If You Go Down to the Woods Today

…You can be sure of a big surprise.

It’s 7:45AM on a Friday morning and I’m in a car with my supervisor who has just met me at a bus station. While she chats to me about her plans for Christmas and the new Thor movie, I’m trying not to doze off into bizarre dreams about the Hobbit, Ben Stiller and whatever else is being discussed on Radio 2 that morning (after a 6:00 start I’m entitled to be a little sleepy, but such is life when you live in a place with limited transport connections). Our destination? Our sister zoo in the next county. Our purpose? To put aside the geeky science stuff and get to work on some ‘real-life’ ecology in the zoo’s reserve.

I’m told it’s now a long standing tradition for the research departments of both zoos to put aside a day in December for what has come to be known as ‘The Day in the Woods’. The day is held in honour of the guy in charge of the nature reserve adjacent to, and owned by, the zoo. After putting up with endless chatter about zoo animals for 12 months, I guess it’s only fair that he gets his own day.

We arrived a few hours later wearing Christmas jumpers, waterproofs and wellies (the weather was not the best). Armed with pink gardening gloves (not that we conform to gender stereotyping), various knife and saw-like tools and an unbelievable amount of pizza we headed for the woods. Our task was coppicing. (For anyone not familiar with woodland management, coppicing involves cutting back young tree stems to ground level on a multi-year cycle. By cutting the trees back, it provides increased diversity, new niches for wildlife and has generally been shown to be all-round good for nature. A different section of the wood is cut down each year with new shoots emerging from the previously cut ‘stool’). We set to work straight away; established staff members for whom this had become a yearly ritual slicing through the trees like born lumberjacks, meanwhile students and interns (myself included) who had rarely been entrusted with a saw before did our best to not become completely entangled in the vine-weed, succeeding in a manner which would have made Tarzan proud. Before long, branches started piling up and, working as a team, we moved them into neat piles, endeavouring not to take someone’s eye out, scratch someone’s face or to rip a hole in a Christmas jumper (with a week and a half still to go before Christmas, I think we can all agree which would have been worse).

After a couple of hours of hard work, it was time to break for lunch. We made our (wobbly) way across a plank of wood serving as a bridge for the stream into a small campfire area. One placement student (an ex-scout) was elected as ‘fire starter’ and it wasn’t long before we were warming ourselves by a bonfire and munching on pizza (the result of the universal problem when asking a group of people to bring food to share; they will inevitably all show up with the same thing).

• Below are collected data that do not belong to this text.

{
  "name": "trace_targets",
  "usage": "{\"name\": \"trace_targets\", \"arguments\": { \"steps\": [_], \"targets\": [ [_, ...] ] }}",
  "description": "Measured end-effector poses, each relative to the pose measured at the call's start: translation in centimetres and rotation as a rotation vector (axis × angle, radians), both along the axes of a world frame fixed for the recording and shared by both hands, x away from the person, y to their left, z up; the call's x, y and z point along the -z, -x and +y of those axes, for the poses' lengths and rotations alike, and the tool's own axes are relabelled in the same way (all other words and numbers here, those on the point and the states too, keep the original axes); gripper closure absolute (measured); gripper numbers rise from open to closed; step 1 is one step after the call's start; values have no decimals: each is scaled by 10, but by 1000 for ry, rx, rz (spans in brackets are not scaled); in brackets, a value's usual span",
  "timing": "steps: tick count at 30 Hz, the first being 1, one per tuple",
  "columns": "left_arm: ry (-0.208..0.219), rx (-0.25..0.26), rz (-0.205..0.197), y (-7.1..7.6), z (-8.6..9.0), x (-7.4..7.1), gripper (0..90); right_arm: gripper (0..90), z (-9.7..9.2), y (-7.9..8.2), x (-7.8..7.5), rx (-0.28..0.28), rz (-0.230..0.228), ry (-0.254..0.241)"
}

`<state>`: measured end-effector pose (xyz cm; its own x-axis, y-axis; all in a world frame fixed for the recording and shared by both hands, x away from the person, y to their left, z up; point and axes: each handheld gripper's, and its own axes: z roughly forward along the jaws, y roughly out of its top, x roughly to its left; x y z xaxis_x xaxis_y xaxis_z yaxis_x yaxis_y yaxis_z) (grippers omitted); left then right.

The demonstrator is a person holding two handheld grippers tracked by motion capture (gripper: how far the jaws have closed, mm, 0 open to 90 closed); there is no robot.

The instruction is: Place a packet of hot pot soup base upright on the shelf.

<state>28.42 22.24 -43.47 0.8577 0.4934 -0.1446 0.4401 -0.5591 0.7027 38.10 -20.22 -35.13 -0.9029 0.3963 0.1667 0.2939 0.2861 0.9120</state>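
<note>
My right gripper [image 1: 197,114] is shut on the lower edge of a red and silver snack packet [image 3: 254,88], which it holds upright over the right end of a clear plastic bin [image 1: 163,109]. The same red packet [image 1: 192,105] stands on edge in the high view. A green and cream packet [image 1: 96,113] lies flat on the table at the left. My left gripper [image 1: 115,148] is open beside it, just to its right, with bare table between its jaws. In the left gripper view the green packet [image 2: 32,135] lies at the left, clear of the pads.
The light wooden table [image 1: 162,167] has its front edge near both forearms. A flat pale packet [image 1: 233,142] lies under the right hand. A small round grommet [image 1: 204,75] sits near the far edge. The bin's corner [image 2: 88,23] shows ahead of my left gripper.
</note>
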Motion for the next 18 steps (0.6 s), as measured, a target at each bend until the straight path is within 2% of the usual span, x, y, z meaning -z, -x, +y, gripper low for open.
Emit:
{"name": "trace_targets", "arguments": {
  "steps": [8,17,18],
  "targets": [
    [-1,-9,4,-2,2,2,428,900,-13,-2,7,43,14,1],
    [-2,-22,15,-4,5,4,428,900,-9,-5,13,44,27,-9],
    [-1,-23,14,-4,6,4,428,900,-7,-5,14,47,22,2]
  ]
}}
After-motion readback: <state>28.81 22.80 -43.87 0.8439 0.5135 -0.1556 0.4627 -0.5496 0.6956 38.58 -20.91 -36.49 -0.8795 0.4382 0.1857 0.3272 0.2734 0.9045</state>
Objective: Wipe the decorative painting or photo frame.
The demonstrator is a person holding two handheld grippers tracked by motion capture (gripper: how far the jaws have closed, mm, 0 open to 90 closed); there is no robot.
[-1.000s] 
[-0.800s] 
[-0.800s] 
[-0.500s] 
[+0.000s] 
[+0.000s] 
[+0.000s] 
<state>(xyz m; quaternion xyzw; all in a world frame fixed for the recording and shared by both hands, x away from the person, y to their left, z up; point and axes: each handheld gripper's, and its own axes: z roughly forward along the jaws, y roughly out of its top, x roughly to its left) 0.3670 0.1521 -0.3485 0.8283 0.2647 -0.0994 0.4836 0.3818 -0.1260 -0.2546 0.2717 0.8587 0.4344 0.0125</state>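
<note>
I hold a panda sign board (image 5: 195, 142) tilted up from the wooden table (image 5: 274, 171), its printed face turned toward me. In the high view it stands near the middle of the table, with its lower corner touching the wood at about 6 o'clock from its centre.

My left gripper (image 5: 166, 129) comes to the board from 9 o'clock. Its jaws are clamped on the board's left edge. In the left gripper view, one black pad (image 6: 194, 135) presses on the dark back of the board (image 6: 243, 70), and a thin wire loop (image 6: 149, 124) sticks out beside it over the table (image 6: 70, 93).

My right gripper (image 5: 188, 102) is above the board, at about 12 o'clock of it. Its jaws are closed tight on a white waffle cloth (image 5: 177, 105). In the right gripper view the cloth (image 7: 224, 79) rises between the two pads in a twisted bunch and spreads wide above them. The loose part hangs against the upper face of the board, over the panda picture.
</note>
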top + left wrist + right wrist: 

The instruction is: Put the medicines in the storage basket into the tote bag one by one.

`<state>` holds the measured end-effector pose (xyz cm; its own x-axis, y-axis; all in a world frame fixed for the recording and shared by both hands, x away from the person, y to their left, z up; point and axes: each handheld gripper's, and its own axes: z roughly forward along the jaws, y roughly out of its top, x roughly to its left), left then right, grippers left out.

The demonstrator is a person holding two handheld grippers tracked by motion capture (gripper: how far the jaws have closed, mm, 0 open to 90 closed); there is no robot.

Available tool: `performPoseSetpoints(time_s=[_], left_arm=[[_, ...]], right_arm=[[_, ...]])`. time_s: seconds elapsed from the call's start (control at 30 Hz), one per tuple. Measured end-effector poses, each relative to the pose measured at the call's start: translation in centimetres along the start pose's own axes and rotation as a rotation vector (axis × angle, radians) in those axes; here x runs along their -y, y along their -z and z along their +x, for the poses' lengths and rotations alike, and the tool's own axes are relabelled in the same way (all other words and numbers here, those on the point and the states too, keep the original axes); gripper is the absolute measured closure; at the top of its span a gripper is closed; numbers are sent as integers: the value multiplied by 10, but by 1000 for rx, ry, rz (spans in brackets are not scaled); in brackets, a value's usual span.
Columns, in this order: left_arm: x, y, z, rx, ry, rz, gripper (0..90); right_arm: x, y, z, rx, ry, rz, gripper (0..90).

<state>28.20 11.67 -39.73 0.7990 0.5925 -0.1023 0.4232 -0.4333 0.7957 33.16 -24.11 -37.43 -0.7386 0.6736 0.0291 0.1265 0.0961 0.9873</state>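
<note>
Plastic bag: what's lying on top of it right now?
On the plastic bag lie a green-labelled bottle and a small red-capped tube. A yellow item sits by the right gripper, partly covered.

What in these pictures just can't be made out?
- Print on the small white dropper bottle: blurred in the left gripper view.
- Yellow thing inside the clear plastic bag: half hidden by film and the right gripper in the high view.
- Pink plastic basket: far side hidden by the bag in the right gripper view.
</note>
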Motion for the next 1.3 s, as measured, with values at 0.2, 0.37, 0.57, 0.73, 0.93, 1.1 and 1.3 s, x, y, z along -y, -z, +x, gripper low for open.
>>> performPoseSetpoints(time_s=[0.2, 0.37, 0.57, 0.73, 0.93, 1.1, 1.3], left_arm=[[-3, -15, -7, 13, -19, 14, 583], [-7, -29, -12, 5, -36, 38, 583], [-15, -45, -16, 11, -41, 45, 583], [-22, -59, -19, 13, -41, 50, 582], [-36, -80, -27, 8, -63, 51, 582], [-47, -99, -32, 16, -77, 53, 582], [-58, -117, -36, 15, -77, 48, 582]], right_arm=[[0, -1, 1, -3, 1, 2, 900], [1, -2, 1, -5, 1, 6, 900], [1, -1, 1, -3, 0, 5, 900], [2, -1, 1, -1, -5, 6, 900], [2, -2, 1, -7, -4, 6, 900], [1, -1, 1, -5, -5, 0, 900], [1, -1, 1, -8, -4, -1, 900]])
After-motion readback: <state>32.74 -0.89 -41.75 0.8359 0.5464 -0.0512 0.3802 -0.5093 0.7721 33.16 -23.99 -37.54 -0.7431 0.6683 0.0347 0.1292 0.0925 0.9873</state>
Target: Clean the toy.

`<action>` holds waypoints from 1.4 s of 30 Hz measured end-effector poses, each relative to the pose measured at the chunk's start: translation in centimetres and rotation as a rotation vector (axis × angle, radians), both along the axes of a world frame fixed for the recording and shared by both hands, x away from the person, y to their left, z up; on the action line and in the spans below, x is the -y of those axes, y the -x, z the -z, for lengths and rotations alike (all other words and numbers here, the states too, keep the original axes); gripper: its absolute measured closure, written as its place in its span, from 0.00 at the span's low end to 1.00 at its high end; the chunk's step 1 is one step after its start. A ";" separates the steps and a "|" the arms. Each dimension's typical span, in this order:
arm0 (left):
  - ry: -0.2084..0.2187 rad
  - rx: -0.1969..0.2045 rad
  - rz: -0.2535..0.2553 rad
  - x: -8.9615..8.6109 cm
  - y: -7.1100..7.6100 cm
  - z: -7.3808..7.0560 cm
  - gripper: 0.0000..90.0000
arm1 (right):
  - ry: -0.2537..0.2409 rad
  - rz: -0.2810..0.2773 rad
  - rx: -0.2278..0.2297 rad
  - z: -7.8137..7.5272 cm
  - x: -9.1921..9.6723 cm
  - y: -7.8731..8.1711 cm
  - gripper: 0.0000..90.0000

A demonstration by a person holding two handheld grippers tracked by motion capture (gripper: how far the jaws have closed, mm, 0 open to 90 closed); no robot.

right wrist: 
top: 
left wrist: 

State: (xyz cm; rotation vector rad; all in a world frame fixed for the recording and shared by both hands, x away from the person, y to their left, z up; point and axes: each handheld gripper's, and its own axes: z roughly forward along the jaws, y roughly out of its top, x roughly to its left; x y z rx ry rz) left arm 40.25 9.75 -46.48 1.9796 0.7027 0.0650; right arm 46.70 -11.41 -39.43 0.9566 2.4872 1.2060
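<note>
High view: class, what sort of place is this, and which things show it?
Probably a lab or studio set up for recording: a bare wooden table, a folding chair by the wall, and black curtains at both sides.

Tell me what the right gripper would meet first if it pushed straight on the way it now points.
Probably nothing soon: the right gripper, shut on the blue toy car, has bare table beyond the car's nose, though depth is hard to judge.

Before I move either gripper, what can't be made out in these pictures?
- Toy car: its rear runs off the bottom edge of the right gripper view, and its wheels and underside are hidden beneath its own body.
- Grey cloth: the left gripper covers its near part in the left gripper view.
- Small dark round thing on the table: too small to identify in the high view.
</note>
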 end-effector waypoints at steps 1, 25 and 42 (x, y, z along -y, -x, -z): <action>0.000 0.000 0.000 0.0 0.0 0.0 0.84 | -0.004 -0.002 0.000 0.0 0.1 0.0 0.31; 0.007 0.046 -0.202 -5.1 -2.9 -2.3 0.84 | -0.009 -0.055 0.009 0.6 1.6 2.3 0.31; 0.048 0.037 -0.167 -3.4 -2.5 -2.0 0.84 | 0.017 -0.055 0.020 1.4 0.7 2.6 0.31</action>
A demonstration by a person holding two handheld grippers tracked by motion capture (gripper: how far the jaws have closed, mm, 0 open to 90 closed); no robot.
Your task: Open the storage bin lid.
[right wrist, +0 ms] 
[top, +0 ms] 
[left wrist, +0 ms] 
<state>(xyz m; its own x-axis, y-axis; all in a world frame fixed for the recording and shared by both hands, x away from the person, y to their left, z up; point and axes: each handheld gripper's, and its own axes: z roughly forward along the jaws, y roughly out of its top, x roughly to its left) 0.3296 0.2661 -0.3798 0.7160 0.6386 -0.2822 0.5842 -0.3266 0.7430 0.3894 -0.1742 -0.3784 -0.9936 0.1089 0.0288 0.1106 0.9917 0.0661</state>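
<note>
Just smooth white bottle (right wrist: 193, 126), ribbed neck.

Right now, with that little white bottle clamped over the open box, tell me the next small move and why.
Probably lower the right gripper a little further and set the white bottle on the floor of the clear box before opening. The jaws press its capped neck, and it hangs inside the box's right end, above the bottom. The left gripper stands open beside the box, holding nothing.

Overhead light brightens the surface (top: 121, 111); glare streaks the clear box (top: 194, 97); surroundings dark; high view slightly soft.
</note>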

Lunch was followed by an afternoon of hard work, interspersed with tea and cake. Eventually it was decided that we had done all we could, finishing in what was apparently record time (I’m told it’s usually at least a 2 day job, finishing with someone coming in with a chainsaw to blitz any trees deemed too big, too heavy, or too disgusting to cut down by hand). We packed up the remaining pizza and made our (slightly soggy) way to the local pub, stopping briefly in the zoo toilets to clean the mud off our faces, pull the leaves out of our hair and generally try to make ourselves look more presentable (haha). At the pub, named the Noah’s Ark, (built to look like an actual ark, a fact which made me far happier than it really should have) we congratulated each other on the day’s efforts and indulged in any food which wasn’t pizza. By 8pm eyes were already drooping and it was time to head home; or for me, to the student house across the road where we all had an early night, our inner student cursing the fact that we were in bed by 10 on a Friday night.